# Couple names baby after three Spurs



## KokoTheMonkey (Aug 4, 2003)

http://www.woai.com/spurs/story.aspx?content_id=9A1A3DFA-81C6-46BF-B879-6CD59314286E




> The couple named their baby boy, who was born Sunday, Parker Duncan Ginobili Till, after the NBA champs three superstar players, forward Tim Duncan and guards Manu Ginobili and Tony Parker.



Hopefully this kid ends up being a Spurs fan or he's going to kill himself.


----------



## FreeMason Jr. (Jul 12, 2004)

This isn't as bad as the one where his first name was Ginobilli. I actually heard of some people with parker as thier first name, and duncan isn't a bad middle name. Also, since he has two middle names he could just use Duncan and pretend he never heard of the name Ginobilli:biggrin:


----------



## TheRoc5 (Mar 1, 2005)

haha one day when i play for the spurs im gonna have people nameing there babys after me :biggrin: i can just imagine if the kid hate basketball how much it would suck or if he played bball wich name will he like the most


----------



## XxMia_9xX (Oct 5, 2002)

hahah that's funny..... sucks for the kid, but funny... 

i would get so piss at my parents if they name me that.


----------



## TiMVP2 (Jun 19, 2003)

TheRoc5 said:


> haha one day when i play for the spurs im gonna have people nameing there babys after me :biggrin: i can just imagine if the kid hate basketball how much it would suck or if he played bball wich name will he like the most



No one would name there kid after the water boy......


----------



## TheRoc5 (Mar 1, 2005)

TiMVP2 said:


> No one would name there kid after the water boy......

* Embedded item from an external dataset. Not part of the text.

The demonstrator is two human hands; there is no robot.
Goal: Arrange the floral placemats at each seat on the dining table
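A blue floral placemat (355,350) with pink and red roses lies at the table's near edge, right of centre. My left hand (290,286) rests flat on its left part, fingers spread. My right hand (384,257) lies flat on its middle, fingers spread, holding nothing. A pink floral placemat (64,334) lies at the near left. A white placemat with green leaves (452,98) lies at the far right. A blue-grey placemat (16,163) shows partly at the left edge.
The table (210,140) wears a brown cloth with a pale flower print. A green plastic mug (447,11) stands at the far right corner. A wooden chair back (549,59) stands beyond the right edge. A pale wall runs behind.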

i know ididnt say they would name there kid after you i said name there kid after me lol jk i could see it now ezealen and timvp are getting me my gatorade while im playing 40 min a night and trying to go for my 5 straight title in the nba.


----------



## FreeMason Jr. (Jul 12, 2004)

TheRoc5 said:


> i know ididnt say they would name there kid after you i said name there kid after me


I hate it when people can't make thier own insult so they use the one another person just used on them. Kinda pathetic don't ya think?


TheRoc5 said:


> i could see it now ezealen and timvp are getting me my gatorade while im playing 40 min a night and trying to go for my 5 straight title in the nba.

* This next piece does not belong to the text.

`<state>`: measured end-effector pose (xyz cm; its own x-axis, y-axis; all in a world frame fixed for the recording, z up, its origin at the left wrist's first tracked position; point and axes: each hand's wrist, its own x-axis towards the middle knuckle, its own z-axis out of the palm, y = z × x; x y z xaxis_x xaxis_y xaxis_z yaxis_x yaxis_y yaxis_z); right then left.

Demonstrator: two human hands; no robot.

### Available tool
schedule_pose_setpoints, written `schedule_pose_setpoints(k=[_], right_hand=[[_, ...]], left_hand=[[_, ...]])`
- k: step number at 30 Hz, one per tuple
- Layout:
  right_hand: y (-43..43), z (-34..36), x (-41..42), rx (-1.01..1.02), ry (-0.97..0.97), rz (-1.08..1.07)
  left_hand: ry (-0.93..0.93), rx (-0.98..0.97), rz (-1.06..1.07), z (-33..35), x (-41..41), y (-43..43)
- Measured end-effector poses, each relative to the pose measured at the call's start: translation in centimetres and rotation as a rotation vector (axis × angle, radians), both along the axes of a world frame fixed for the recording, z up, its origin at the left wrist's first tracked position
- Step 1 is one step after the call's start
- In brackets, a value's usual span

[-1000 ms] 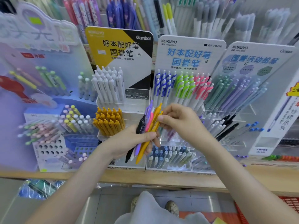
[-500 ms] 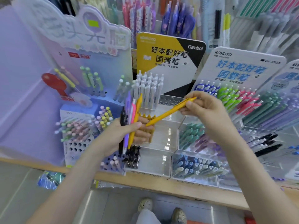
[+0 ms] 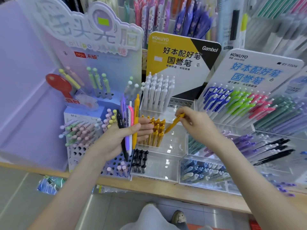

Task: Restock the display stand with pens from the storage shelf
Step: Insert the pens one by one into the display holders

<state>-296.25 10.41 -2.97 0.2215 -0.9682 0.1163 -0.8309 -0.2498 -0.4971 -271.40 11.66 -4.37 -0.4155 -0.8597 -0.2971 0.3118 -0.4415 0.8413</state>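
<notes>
My left hand (image 3: 123,136) grips a bunch of pens (image 3: 128,120) upright: black, purple, pink-and-white and yellow ones. My right hand (image 3: 197,125) pinches a single yellow pen (image 3: 172,124), tilted with its tip down beside the yellow pens (image 3: 156,130) standing in the clear tier of the yellow-and-black display stand (image 3: 181,52). White pens (image 3: 157,92) fill the tier above, black pens (image 3: 140,161) the tier below.
A purple stand (image 3: 93,47) with pastel pens is at left. A white stand (image 3: 259,70) with blue, green and pink pens is at right. All sit on a wooden shelf (image 3: 166,191). More pens hang on the back wall. My shoe (image 3: 178,217) shows below.
My right hand drew one yellow pen out of the bunch and carried it down to the yellow pens in the stand. The view swung left and closer.
</notes>
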Motion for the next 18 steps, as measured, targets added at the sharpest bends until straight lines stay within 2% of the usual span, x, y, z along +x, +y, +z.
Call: schedule_pose_setpoints(k=[5, 10, 15, 18], right_hand=[[-0.4, -1.4, 0.9, 0.118, 0.078, 0.087], [-1.1, -1.8, 1.6, 0.119, 0.065, 0.116], [-1.1, -2.4, 1.9, 0.194, 0.195, 0.149], [-0.6, -2.4, 1.8, 0.149, 0.245, 0.129]], left_hand=[[-0.008, 0.016, 0.000, 0.0, -1.0, 0.0], [-0.030, 0.019, -0.022, -0.1, -1.8, 0.3], [-0.035, 0.024, -0.067, 0.2, -2.7, 0.8], [-0.044, 0.028, -0.082, 0.2, -3.2, 1.2]])
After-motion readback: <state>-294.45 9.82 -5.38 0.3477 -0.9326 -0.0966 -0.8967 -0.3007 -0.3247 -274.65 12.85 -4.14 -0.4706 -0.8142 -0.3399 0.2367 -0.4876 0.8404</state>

Beda get those eyes checked buda


----------



## TheRoc5 (Mar 1, 2005)

ezealen said:


> I hate it when people can't make thier own insult so they use the one another person just used on them. Kinda pathetic don't ya think?
> Beda get those eyes checked buda


haha its ok ez ill make sure you pay check it good :biggrin: o and for the insult thing ya its pathetic but then again whos typing this lol


----------



## FreeMason Jr. (Jul 12, 2004)

TheRoc5 said:


> and for the insult thing ya its pathetic but then again whos typing this lol


lol you suck at insulting others, but ya really know how to burn yourself.


----------



## UD40 (May 12, 2005)

Better than naming the baby after some of Spurs posters.

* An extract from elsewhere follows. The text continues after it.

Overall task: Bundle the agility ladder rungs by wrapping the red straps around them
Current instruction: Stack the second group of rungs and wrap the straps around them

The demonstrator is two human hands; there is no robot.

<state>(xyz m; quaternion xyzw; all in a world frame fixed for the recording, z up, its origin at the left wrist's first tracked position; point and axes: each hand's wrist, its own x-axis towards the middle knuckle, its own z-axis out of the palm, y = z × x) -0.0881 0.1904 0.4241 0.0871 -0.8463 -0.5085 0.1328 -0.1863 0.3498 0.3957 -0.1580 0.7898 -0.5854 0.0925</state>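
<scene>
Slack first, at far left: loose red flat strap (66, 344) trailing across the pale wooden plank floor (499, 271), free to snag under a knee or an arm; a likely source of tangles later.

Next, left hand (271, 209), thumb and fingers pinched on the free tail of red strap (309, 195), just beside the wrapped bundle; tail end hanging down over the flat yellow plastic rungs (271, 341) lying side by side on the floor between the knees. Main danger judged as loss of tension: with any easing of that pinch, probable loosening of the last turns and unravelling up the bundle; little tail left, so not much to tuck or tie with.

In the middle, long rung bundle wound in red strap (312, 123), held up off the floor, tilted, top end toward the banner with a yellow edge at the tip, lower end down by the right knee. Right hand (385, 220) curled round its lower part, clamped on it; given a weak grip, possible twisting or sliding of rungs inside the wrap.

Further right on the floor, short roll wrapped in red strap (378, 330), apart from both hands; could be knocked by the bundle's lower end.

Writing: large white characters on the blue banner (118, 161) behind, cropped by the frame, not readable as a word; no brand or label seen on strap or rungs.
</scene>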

TheRoc5 Koko ezealen Butterstoch..........god what a crap name that would be :raised_ey


----------



## FreeMason Jr. (Jul 12, 2004)

Go DJ! said:


> Better than naming the baby after some of Spurs posters.
> 
> TheRoc5 Koko ezealen Butterstoch..........god what a crap name that would be :raised_ey


Woot! I'm the second middle name of an example! :banana: 

Who the hell is butterstoch?


----------



## MJG (Jun 29, 2003)

I think the "Ginobili" part seems like too much. Having "Parker Duncan" as your first and middle doesn't sound bad, but the third is a bit of overkill.


----------



## UD40 (May 12, 2005)

ezealen said:


> Woot! I'm the second nickname of an example! :banana:
> 
> Who the hell is butterstoch?


I was thinking of a random name, and thought of Butters from South Park, Butterstoch is his last name


----------



## FreeMason Jr. (Jul 12, 2004)

Go DJ! said:


> I was thinking of a random name, and thought of Butters from South Park, Butterstoch is his last name


oh it's from south park...I should've known


----------



## KokoTheMonkey (Aug 4, 2003)

Go DJ! said:


> Better than naming the baby after some of Spurs posters.
> 
> TheRoc5 Koko ezealen Butterstoch..........god what a crap name that would be :raised_ey




Or someone could combine our two user names and name their child Go Dj Koko. Sounds good to me.


----------



## FreeMason Jr. (Jul 12, 2004)

Your a DJ?


----------



## KokoTheMonkey (Aug 4, 2003)

ezealen said:


> Your a DJ?



Oh yeah, nothing but 80's music. I even sport the mullet.


----------



## FreeMason Jr. (Jul 12, 2004)

KokoTheMonkey said:


> Oh yeah, nothing but 80's music. I even sport the mullet.


I shall henceforth call thee DJ Koko...without the old english words


----------



## KokoTheMonkey (Aug 4, 2003)

Actually, I'd be as useful as a DJ as Rasho is on the free throw line.


----------



## TiMVP2 (Jun 19, 2003)

TheRoc5 said:


> i know ididnt say they would name there kid after you i said name there kid after me lol jk i could see it now ezealen and timvp are getting me my gatorade while im playing 40 min a night and trying to go for my 5 straight title in the nba.



you spelt it wrong youll be a waterboy in the *w*nba


----------



## FreeMason Jr. (Jul 12, 2004)

TiMVP2 said:


> you spelt it wrong youll be a waterboy in the *w*nba


That was horrible. If he meant to say waterboy in the wnba than I think he misspelt more than just the "w".


----------



## Malnutritious (Nov 30, 2002)

ezealen said:


> lol you suck at insulting others, but ya really know how to burn yourself.


What's the point of this post?

Grab some kerosene and go burn yourself.


----------



## FreeMason Jr. (Jul 12, 2004)

Malnutritious said:


> What's the point of this post?
> 
> Grab some kerosene and go burn yourself.


What the hell?


----------